University of South Carolina School of Law associate professor Claire Raj has been named co-chair elect of the executive committee for the Association of American Law School’s Section on Clinical Legal Education. She previously served as a member of the executive and awards committees. Raj joins Emily Suski, another South Carolina clinical faculty member who currently sits on the nominations committee. One of the largest and most active, the AALS Section on Clinical Legal Education strives to improve the experiences and learning opportunities for students, clients and professors of clinical legal education through the exchange of ideas and activities.
I am truly honored and humbled that my colleagues on the executive committee selected me for this leadership role and I’m excited to work with so many fantastic clinic and externship professors from across the country and find new ways to bring us together to share ideas and resources.
Raj, who directs the Education Rights Clinic at the School of Law, says one of the current chairs reached out and asked her to serve on the executive committee. She will spend this year learning more about her upcoming responsibilities and will help the committee accomplish its current goals, which include prioritizing racial justice.

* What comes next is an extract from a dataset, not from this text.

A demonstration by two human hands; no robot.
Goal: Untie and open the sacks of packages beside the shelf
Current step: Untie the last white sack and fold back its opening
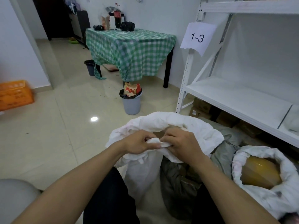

“I am truly honored and humbled that my colleagues on the executive committee selected me for this leadership role and I’m excited to work with so many fantastic clinic and externship professors from across the country and find new ways to bring us together to share ideas and resources,” says Raj, who will lead the section in 2022 alongside fellow co-chair Cindy Wilson, a clinical professor at Northwestern School of Law. “Together, we plan to continue supporting the work of clinical educators around the country, reflect on lessons learned about teaching through a global pandemic, and continue the conversation on how to move forward in this new reality.”
Raj began her tenure at South Carolina Law as a visiting assistant professor in 2012 before joining full time in 2015. In the Education Rights Clinic, she works with second and third year law students to assist families of children with disabilities in accessing educational services. Her scholarship has addressed topics such as inequalities in access to special education services among racial and ethnic subgroups, disparities in the discipline of students with disabilities, and the impacts of state and federal voucher policies on students with disabilities. Her scholarship has appeared in the Michigan Law Review, Emory Law Journal, UCLA Law Review, Arizona State Law Journal, among others.
Before joining South Carolina Law’s faculty, Raj worked at Howard University School of Law, where she coordinated the Equal Justice Program. In that role, she directed the externship program, taught seminars in public interest lawyering, and coordinated pro bono opportunities, including alternative spring break trips to assist in post-Katrina relief efforts in New Orleans. She also coordinated the law school’s Marshall Brennan Constitutional Literacy Project, a clinical program where law students taught constitutional law and juvenile justice in local public high schools. She was previously a staff attorney with the Children’s Law Center, a non-profit in Washington, DC, where she represented children in the foster care system.